#### [PROBLEM]
Begin at the line that holds "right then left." and retype every line through the end of the material, both included. Leave out the pictures.

DATA PROVIDED START

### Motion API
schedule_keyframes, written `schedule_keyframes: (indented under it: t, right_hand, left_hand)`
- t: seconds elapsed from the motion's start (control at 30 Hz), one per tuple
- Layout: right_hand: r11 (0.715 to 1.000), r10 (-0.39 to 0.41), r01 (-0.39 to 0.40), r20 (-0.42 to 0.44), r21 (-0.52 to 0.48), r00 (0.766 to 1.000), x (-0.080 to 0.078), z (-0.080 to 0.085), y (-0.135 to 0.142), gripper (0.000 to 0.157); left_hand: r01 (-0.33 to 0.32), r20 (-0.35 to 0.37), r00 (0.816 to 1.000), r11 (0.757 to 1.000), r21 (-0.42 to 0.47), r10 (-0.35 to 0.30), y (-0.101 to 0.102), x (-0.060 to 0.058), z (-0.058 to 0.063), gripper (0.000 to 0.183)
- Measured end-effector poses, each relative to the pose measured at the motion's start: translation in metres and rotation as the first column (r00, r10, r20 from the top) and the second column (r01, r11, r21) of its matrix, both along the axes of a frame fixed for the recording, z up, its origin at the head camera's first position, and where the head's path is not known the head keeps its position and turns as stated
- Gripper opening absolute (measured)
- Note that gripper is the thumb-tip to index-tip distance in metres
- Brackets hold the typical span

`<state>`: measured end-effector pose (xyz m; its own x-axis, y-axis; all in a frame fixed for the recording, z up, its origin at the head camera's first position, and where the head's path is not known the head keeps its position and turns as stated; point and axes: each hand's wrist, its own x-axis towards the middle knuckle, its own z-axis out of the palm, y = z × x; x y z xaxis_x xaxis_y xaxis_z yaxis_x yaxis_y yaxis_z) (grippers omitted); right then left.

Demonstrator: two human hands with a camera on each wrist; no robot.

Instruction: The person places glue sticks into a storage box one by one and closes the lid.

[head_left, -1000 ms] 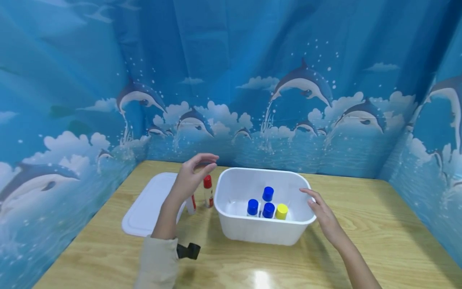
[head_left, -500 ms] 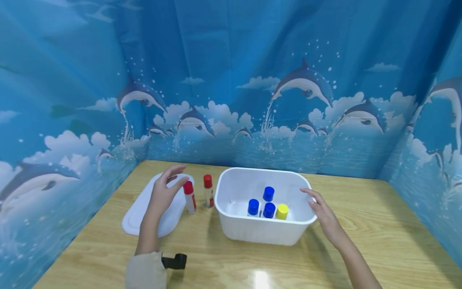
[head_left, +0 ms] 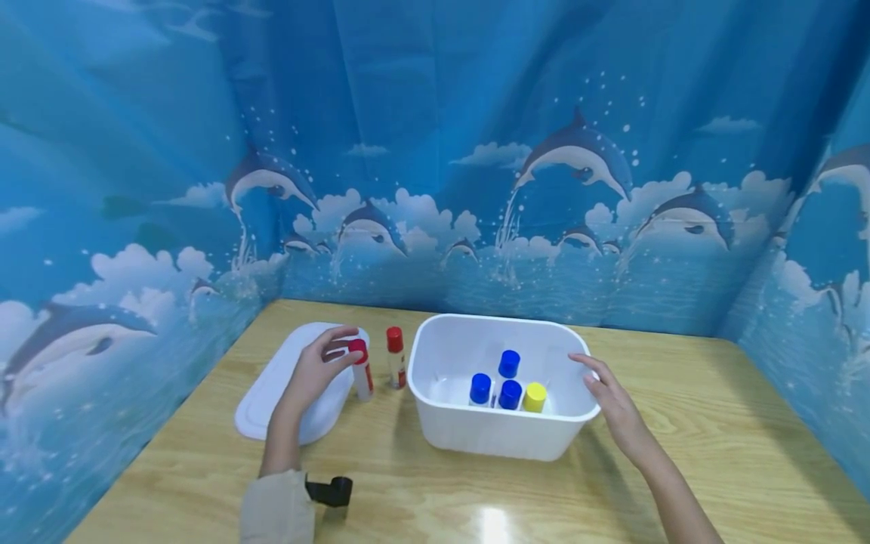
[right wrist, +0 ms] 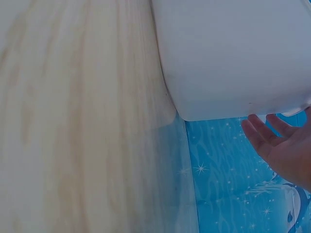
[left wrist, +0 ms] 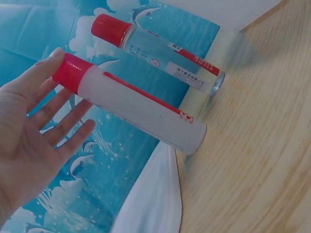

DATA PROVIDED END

#### [TASK ANSWER]
`<state>`: measured end-effector pose (xyz m; its own x-axis, y-axis; all in a frame fixed for the recording, z up, its origin at the head camera's first position, and where the head's path is not known the head keeps its position and turns as stated; point and axes: each hand's wrist, its own x-axis towards the middle knuckle, its own z-axis out of the palm, y = z × x; x y z xaxis_x xaxis_y xaxis_z yaxis_x yaxis_y yaxis_z) (grippers omitted); right then left.

Demonstrator: two human hands with a camera on each wrist; no robot.

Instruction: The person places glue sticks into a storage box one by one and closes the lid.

[head_left, -1000 ms] 
[head_left, -500 ms] 
[head_left, +0 ms] 
[right wrist, +0 ms] 
[left wrist, +0 ms] 

This concludes the answer.